Efficient kernel density estimation

i have an rgb image.
is there an efficient way to compute a kde over the colors?

assume that we have a maximum of 256 colors, and that we consider discretize them into 128 bins.
this will form a 3d histogram of a color space: 128**3, 3.

i made a naive implementation but it is impractical in term of memory.

ndim = 3  # rgb

 def _get_color_space() -> torch.Tensor:
        x = torch.linspace(start=0., end=256, steps=128, dtype=torch.float32,
        tensors = [x for _ in range(ndim)]
        return torch.cartesian_prod(*tensors)

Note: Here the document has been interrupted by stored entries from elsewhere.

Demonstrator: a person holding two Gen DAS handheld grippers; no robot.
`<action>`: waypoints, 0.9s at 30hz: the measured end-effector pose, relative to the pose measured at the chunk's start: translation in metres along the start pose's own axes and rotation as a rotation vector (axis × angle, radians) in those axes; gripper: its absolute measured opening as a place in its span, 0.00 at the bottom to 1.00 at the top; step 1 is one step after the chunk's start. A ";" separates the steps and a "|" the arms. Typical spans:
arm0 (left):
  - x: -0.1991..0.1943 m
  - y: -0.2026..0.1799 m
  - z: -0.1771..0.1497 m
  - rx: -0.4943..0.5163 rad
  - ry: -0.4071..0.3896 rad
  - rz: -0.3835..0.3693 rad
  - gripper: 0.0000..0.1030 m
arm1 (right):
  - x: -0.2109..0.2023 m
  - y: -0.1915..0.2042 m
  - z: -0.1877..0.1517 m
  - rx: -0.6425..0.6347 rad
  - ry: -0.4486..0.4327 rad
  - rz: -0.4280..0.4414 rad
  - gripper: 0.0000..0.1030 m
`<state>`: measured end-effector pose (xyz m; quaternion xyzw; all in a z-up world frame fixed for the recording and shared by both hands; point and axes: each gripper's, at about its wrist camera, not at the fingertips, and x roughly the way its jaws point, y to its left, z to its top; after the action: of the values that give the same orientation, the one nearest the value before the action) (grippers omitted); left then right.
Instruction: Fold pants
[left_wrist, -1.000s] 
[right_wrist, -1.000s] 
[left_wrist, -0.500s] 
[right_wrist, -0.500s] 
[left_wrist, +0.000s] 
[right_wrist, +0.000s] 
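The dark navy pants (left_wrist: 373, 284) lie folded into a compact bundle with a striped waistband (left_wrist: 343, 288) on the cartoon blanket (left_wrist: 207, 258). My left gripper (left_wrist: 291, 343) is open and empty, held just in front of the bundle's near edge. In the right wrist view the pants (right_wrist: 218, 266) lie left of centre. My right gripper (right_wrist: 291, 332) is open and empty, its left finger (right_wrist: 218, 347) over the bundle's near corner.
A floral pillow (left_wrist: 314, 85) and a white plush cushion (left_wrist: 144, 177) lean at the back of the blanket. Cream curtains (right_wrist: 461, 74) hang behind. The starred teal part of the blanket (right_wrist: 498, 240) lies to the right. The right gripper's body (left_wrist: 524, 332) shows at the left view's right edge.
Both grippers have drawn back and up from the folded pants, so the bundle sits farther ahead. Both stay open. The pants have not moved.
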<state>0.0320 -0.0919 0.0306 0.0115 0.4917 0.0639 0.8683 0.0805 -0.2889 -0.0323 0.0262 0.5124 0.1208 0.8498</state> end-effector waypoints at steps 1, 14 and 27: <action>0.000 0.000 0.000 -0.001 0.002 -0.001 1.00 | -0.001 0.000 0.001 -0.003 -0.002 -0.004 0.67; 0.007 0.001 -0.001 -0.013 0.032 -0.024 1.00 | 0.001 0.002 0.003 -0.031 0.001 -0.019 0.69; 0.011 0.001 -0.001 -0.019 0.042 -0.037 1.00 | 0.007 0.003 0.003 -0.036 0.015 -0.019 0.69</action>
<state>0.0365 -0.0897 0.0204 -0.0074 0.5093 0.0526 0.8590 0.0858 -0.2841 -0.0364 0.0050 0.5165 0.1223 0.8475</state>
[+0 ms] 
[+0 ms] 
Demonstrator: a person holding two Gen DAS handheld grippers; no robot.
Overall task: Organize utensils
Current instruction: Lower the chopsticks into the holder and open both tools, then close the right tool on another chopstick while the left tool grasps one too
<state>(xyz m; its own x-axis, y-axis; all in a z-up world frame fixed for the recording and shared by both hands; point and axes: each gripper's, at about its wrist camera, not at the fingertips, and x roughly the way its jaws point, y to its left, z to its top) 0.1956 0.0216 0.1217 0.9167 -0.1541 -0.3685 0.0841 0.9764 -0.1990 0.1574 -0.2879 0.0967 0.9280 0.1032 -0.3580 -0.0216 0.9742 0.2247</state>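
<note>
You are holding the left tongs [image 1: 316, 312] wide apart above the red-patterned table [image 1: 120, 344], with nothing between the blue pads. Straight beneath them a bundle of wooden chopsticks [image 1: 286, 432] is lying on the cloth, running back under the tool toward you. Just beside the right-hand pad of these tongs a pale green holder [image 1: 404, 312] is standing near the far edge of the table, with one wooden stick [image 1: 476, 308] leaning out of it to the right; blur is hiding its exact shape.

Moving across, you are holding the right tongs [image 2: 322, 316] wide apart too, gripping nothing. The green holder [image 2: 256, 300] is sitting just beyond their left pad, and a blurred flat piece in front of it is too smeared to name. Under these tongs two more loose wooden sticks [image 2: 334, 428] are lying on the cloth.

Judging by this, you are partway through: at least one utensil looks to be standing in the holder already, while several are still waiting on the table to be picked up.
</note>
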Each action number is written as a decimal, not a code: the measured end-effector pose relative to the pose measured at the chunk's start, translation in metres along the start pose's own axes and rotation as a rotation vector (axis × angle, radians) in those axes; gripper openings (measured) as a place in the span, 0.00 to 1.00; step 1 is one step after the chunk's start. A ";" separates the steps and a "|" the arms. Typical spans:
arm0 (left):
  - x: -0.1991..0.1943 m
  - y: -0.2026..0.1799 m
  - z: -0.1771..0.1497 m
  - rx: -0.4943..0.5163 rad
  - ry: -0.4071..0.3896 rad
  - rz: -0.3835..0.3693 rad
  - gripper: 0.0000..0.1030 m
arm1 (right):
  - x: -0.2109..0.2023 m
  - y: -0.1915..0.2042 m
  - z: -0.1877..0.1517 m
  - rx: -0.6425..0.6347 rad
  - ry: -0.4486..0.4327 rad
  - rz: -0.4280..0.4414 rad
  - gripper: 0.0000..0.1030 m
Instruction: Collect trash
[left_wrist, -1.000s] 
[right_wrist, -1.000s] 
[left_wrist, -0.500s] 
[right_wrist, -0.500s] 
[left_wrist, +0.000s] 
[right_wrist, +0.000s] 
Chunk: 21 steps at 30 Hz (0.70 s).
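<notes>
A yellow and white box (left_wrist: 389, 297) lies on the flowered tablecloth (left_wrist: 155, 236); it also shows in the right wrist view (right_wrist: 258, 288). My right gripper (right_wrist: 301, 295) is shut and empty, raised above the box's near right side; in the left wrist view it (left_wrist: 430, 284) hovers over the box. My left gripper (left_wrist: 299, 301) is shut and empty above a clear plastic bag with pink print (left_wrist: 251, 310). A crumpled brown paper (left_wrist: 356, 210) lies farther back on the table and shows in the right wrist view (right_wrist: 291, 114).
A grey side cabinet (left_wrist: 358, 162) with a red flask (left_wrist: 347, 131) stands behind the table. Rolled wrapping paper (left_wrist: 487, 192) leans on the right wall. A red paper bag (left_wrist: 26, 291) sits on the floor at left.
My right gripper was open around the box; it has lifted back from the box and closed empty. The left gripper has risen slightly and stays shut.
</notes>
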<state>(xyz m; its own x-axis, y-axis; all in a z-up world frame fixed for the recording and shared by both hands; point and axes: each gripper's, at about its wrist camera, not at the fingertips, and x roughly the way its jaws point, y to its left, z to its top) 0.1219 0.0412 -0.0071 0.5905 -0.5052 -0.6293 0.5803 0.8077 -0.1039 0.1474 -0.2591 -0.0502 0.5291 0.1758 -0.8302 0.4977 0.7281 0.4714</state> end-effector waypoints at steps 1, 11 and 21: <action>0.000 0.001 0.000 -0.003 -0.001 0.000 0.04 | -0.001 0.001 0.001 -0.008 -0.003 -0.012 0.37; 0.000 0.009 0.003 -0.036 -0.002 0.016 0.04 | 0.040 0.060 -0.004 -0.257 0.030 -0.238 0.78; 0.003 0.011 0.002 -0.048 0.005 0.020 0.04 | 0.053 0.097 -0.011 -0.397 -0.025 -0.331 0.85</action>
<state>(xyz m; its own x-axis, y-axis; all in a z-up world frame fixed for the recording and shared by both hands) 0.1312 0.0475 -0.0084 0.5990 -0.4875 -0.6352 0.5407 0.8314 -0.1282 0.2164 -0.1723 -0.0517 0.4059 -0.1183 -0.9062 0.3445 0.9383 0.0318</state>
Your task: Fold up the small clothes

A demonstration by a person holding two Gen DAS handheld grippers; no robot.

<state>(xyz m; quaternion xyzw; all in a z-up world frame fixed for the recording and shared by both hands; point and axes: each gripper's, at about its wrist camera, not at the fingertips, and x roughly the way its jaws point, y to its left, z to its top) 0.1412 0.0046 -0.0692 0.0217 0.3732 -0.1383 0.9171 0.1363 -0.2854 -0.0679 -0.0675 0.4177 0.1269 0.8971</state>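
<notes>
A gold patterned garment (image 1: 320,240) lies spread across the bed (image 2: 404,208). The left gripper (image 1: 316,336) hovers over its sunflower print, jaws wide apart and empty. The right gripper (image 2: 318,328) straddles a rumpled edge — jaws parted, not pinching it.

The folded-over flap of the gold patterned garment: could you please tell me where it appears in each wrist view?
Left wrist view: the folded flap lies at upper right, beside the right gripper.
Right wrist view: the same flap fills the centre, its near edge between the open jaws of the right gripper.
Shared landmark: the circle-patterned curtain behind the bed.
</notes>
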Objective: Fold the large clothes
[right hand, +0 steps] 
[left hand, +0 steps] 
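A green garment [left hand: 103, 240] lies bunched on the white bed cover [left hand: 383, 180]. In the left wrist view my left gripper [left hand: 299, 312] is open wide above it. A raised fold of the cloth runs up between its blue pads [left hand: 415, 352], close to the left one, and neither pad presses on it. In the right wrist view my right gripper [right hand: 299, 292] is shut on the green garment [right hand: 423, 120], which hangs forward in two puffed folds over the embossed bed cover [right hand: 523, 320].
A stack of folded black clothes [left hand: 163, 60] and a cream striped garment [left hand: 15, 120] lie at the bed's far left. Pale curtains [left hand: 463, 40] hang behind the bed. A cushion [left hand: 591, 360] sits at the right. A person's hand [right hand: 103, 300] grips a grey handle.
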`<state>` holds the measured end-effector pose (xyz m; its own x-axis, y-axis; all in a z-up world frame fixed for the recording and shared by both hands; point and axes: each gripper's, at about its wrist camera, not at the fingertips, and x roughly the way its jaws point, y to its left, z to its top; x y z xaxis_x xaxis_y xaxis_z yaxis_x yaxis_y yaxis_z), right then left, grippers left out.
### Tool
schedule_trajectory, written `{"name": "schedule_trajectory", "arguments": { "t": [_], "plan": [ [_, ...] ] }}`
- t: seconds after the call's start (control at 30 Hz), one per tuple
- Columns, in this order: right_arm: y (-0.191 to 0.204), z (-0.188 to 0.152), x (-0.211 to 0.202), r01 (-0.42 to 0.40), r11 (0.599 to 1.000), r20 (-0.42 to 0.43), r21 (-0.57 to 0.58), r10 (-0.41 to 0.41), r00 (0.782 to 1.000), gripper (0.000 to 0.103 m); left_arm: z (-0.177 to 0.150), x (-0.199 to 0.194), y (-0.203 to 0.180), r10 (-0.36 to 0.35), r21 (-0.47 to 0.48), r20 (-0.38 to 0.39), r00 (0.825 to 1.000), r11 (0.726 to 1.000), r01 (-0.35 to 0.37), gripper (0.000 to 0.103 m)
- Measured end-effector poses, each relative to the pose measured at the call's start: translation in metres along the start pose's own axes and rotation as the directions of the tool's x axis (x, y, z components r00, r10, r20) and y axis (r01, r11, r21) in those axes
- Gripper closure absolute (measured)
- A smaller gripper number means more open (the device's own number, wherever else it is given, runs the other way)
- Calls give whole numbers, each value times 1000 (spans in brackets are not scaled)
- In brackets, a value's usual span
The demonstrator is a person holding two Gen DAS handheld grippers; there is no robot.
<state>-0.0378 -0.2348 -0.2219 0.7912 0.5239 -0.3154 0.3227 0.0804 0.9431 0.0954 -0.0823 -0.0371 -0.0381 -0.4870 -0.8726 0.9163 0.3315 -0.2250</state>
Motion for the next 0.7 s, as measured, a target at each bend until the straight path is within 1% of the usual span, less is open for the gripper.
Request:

color_space = _get_color_space()
dim, h, w = img.shape  # dim = ndim = 3
x = img.contiguous().view(h * w, dim)

# op1
ki = (x.unsqueeze(1) - color_space)**2  # h*w, nbin**ndim, ndim  //MEMORY ISSUE.
# op2
ki = ki.sum(dim=-1) / const2  # h*w, nbin**ndim   //MEMORY ISSUE.
# op3
ki = const1 * torch.exp(-ki)  # h*w, nbin**ndim   //MEMORY ISSUE.
# op4
prob = ki.mean(dim=0)  # 1, nbin**ndim

the issue is that we store in memory the difference between ALL pixels and ALL kernels.
it is unnecessary.

another approach is to LOOP over kernels to avoid storing all results in memory. something like this:

prob = torch.zeros((1, nbin**ndim))
for kernel_i in range(color_space.shape[0]):
      prob[kernel_i] = op_1_2_3_4(img, kernel_i)  # scalar
# where op_1_2_3_4(img, kernel_i) is simply
# ~ (exp((img - v)**2).sum(dim=0)).mean() 
# where v is a vector of 3 components.

the issue with this is the loop over a large number that is 128**3 ~ 2millions.
i wonder if there is an efficient way to do it.
i can minibatch it (in addition to looping over each image in minibatch…). but it is still expensive.
this is similar to convolution.
but we do not need to store the ‘feature maps’ that is the result of exp((img - v)**2).sum(dim=0).
the result of each convolution, that is a feature map, should be averaged and stored.
we dont need to have any feature map in memory (just instantly, then it is averaged).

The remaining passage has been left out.